Los pescadores no son gente de posibles, viven de espinas, y Jesús ni pescador era, aun así quiso el nazareno esperar a los reclamantes, explicarles que lo peor de todo en el mundo es el diablo, que al lado de él, dos mil puercos nada son y nada valen, y que todos estamos condenados a sufrir pérdidas en la vida, materiales y de las otras, Tened paciencia, hermanos, diría Jesús, cuando llegaran a un tiro de piedra. Pero Juan y Tiago no se mostraron de acuerdo en quedarse allí, a la espera del encuentro que, por la muestra, no iba a ser pacífico, de nada iba a servir la buena educación y las buenísimas intenciones de un lado contra la brutalidad y la razón del otro. Jesús no quería, pero tuvo que rendirse a argumentos que iban ganando poder persuasivo a medida que las piedras caían más cerca.
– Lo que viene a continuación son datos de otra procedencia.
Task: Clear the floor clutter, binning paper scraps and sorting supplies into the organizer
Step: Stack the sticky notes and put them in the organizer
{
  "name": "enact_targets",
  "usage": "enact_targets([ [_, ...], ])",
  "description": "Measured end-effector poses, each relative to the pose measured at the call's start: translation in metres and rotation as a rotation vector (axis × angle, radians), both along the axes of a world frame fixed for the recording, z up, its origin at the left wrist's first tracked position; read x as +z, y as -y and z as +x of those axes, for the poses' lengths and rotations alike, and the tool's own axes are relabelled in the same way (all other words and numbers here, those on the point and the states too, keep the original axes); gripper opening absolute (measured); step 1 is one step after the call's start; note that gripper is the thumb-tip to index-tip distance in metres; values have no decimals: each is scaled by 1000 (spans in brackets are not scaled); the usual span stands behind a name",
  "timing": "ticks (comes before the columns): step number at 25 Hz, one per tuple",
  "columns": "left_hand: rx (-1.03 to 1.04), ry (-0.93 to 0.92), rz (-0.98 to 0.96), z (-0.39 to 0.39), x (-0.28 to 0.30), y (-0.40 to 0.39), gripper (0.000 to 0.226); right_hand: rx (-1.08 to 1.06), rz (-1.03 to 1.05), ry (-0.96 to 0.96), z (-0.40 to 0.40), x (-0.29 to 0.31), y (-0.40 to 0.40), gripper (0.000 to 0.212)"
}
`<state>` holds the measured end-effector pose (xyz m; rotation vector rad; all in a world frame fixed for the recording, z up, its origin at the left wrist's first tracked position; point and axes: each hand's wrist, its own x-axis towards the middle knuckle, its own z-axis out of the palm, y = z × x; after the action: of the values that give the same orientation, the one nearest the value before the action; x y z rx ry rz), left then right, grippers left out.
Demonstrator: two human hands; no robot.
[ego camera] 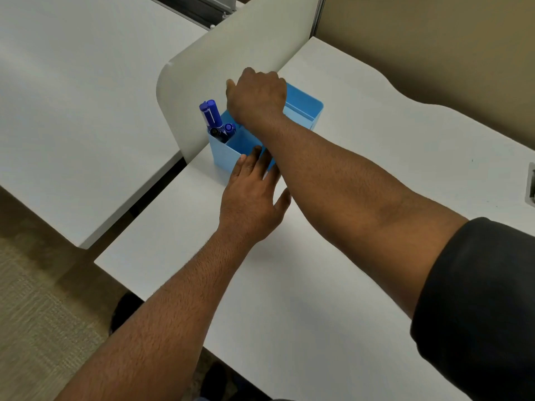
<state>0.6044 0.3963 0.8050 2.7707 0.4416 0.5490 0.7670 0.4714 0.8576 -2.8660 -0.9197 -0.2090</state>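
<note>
Left hand (252, 195) flat-fingered, bracing blue organizer (304, 107) at its 6 o'clock | right hand (256, 95) reaches in; grip contents hidden | markers (212, 117) upright at 9 o'clock | bench (376, 134).

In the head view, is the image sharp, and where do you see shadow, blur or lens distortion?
Head view: soft, even light; the white desk has no strong glare. A weak shadow lies under the left hand beside the blue organizer. The right hand looks slightly blurred. Wide-angle bending curves the desk edges; the markers stay fairly sharp.
</note>
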Motion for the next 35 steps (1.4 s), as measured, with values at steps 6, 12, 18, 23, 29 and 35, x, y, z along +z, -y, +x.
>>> enact_targets([
  [6,-17,-107,65,-2,4,-4,70,92,89,-2,-19,-5,37,57],
  [12,-85,-203,104,-12,18,-17,69,58,235,-4,-51,5,108,58],
  [18,-184,-214,37,-69,26,-13,67,-145,261,-43,-140,8,186,61],
  [23,-288,-269,67,-151,31,3,70,-297,233,-31,-257,3,248,59],
  [29,-476,-238,56,-241,43,40,72,-490,204,-57,-391,1,309,63],
  [35,-707,-215,38,-311,48,112,67,-684,207,-57,-504,0,389,67],
])
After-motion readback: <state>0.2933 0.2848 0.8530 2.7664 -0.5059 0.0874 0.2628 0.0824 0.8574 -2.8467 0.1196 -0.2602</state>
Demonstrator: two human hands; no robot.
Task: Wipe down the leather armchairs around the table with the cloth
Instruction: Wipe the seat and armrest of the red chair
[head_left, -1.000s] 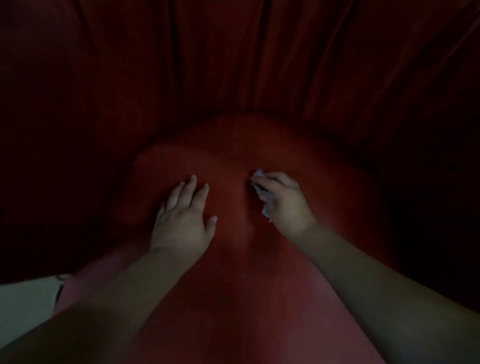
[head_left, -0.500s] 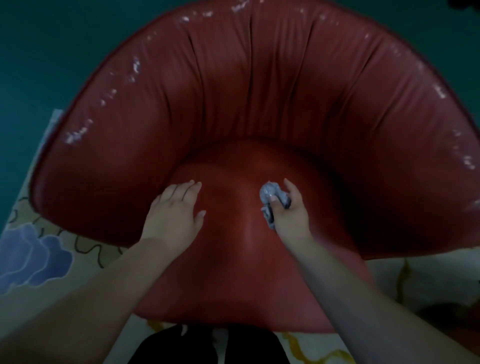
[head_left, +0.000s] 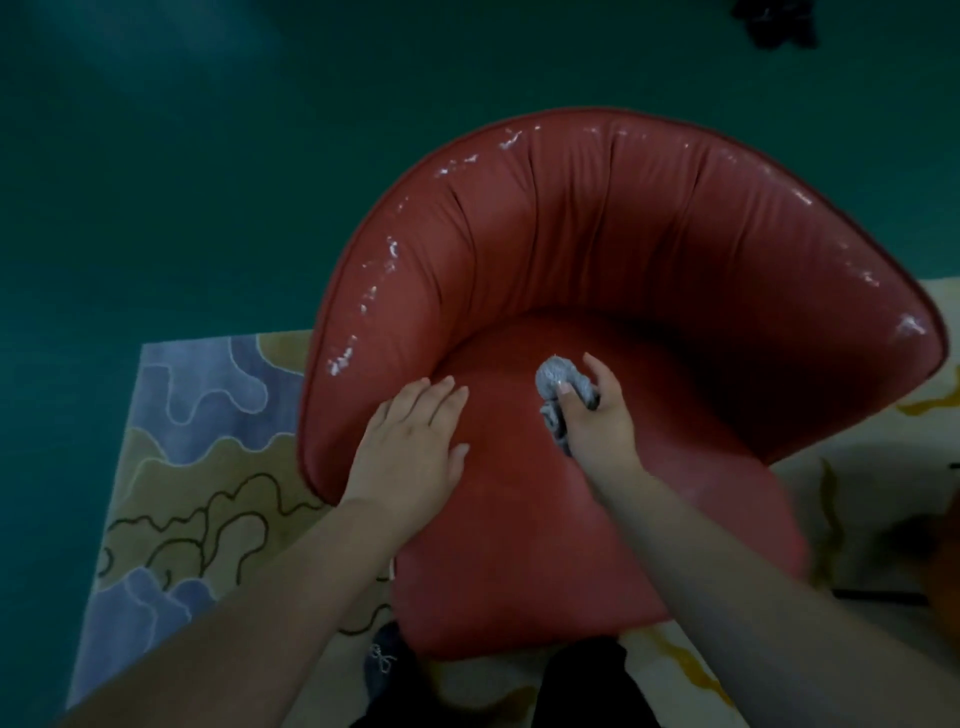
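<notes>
Our left hand lies flat on the red chair, fingers together; our right hand squeezes the gray cloth.

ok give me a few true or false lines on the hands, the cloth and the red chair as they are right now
1. The right hand grips a bunched grey cloth over the seat of the red armchair. True.
2. The left hand holds a spray bottle. False: it lies flat on the seat cushion, fingers straight, holding nothing.
3. The chair's upper rim has pale worn patches. True.
4. The chair stands wholly on bare floor. False: it sits at least partly on a patterned rug with blue and tan shapes.
5. The cloth is spread out flat across the backrest. False: it is crumpled in the right hand, low by the seat.
</notes>
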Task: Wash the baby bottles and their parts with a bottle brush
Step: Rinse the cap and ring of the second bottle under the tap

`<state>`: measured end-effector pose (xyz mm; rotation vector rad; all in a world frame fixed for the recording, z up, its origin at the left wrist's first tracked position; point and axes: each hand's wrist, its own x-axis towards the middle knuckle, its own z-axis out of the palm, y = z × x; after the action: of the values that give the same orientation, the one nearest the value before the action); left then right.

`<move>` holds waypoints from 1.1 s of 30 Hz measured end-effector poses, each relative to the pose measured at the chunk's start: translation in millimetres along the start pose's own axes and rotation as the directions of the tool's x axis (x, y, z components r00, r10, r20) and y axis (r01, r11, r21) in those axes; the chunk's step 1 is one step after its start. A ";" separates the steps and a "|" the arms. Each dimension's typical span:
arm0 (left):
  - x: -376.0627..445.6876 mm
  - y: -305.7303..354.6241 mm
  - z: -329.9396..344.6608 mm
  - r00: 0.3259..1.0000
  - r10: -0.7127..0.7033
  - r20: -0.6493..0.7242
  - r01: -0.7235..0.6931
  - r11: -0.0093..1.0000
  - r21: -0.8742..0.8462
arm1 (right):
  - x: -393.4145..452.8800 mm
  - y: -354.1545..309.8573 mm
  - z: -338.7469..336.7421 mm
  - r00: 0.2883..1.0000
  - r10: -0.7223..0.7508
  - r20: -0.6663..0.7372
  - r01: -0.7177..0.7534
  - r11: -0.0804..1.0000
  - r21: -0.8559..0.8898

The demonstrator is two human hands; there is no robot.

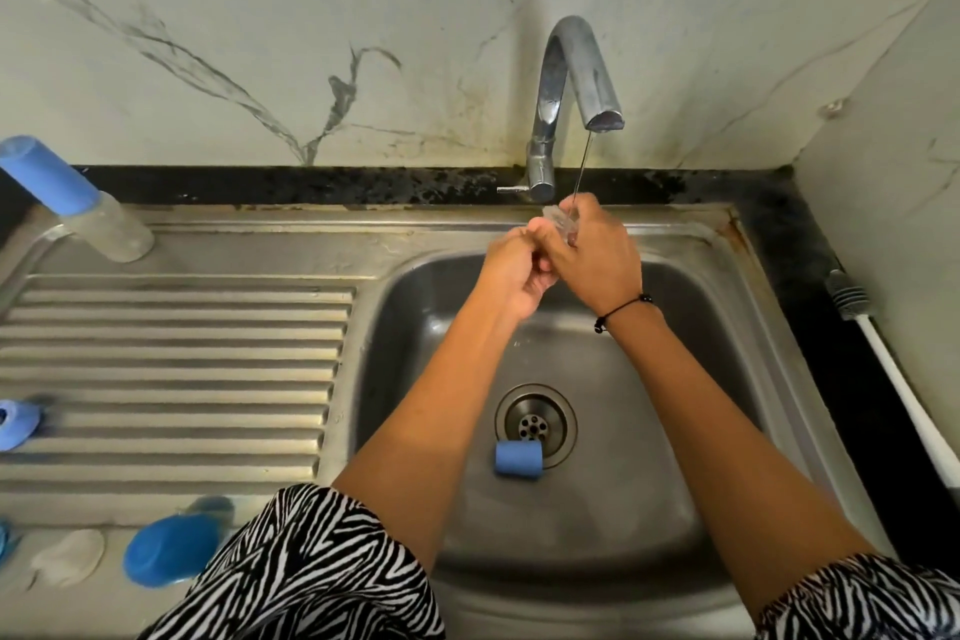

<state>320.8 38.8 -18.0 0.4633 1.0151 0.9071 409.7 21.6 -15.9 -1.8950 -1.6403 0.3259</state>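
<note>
Rinsing clear teat (558, 218) | left hand (514, 270); right hand (597, 255) | faucet (571, 83) trickle

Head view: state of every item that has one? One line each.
Tap: running, thin stream.
Clear part: held under the stream.
Left hand: gripping the clear part.
Right hand: gripping the clear part.
Blue cap: on its side beside the drain.
Bottle: capped, standing on the drainboard.
Bottle brush: lying unused on the counter.
</note>
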 end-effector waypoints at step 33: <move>-4.2 -13.5 -14.5 0.988 -0.134 -0.077 0.144 0.978 0.150 | -6.8 5.4 -7.1 0.981 -0.172 -0.087 0.164 0.982 -0.097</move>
<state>312.9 26.8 -32.3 0.4890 1.1696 0.7250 416.5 12.8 -14.9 -1.7913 -1.7623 0.0923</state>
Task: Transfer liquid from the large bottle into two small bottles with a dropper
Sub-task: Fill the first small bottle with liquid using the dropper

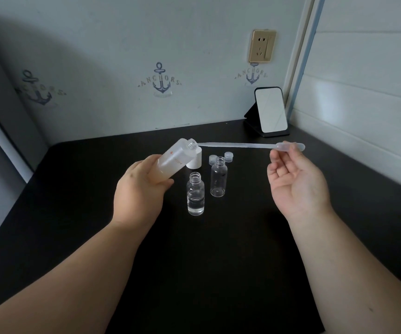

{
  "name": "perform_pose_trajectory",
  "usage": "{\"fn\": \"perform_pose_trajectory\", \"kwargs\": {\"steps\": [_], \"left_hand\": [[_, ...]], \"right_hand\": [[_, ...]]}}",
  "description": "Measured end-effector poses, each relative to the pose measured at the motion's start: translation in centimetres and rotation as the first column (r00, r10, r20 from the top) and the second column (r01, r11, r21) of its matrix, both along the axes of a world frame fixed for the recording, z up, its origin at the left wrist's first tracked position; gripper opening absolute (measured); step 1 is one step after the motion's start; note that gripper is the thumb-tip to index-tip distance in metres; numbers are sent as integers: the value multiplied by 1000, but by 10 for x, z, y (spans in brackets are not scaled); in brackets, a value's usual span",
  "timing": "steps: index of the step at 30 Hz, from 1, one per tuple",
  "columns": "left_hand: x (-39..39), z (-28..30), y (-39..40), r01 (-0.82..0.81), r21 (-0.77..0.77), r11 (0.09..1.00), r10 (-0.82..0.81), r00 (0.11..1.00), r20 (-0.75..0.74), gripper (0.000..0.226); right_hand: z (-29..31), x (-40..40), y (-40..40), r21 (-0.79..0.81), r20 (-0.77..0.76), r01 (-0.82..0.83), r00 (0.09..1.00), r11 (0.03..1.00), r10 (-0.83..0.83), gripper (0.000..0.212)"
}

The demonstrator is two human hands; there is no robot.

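Large bottle [174, 160] tilted in left grip [139, 189]; dropper [243, 145] bulb pinched, right grip [295, 179] palm-up.

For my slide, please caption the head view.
Left hand tilts large bottle; right hand holds dropper at its mouth.

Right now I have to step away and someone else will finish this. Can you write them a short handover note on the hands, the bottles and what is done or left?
Left hand grips the large bottle, tilted, cap off, mouth towards the dropper.
Right hand pinches the dropper at its bulb, held level, tip at the large bottle's mouth.
Near small bottle stands open on the table, partly filled with clear liquid.
Far small bottle stands open beside it and looks empty.
The white cap and two small caps lie behind them.
Left: draw liquid, fill the far bottle, top up the near one if needed, cap everything.
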State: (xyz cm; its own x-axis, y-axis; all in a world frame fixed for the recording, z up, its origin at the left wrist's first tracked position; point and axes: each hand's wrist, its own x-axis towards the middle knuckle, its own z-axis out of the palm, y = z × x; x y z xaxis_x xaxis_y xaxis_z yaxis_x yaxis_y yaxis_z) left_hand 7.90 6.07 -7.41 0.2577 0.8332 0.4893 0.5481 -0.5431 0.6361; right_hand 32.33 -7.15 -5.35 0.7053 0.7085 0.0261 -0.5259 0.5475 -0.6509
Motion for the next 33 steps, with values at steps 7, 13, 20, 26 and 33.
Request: {"fn": "perform_pose_trajectory", "kwargs": {"steps": [7,13,20,26,33], "left_hand": [[1,-2,2,0,-93,996,12,993,121,37],[3,-2,2,6,-207,978,34,981,189,56],[4,-3,3,-8,-229,973,51,982,184,56],[4,-4,6,2,-251,968,48,980,191,56],[-2,1,-4,128,-264,956,-17,922,386,52]], "right_hand": [[1,1,-1,27,-47,-7,999,1000,8,34],[2,0,0,17,-67,-25,997,1000,26,33],[3,-2,-1,3,-74,-25,997,1000,25,18],[1,0,1,-33,-38,10,999,999,-12,16],[2,1,-1,-46,-46,25,999,999,-27,15]]}}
Bajaron corriendo la ladera hacia el mar, en un salto estaban en la barca y, a fuerza de remos, en poco tiempo se hallaron a salvo, los del otro lado no parecían gente dada a la pesca, pues si barcos tenían no estaban a la vista. Se perdieron unos puercos, se salvó un alma, el beneficio es de Dios, dijo Tiago. Jesús lo miró como si estuviera pensando en otra cosa, una cosa que los dos hermanos, mirándolo, querían conocer y de la que estaban ansiosos de hablar, la insólita revelación, hecha por los demonios, de que Jesús era hijo de Dios, pero Jesús volvió los ojos a la orilla de donde habían huido, veía el mar, los puercos flotando y balanceándose en las olas, dos mil animales sin culpa, y una inquietud iba germinando en él, buscaba por dónde salir y de pronto, Los demonios, dónde están los demonios, gritó, y después soltó una carcajada hacia el cielo, Escúchame, Señor, o tú elegiste mal al hijo que dijeron que soy y que tiene que cumplir tus designios, o entre tus mil poderes falta el de una inteligencia capaz de vencer al diablo, qué quieres decir, preguntó Juan, aterrado por el atrevimiento de la interpelación, Quiero decir que los demonios que moraban en el poseso están ahora libres, porque los demonios no mueren, amigos míos, ni siquiera Dios los puede matar, lo que he hecho es tanto como cortar el mar con una espada.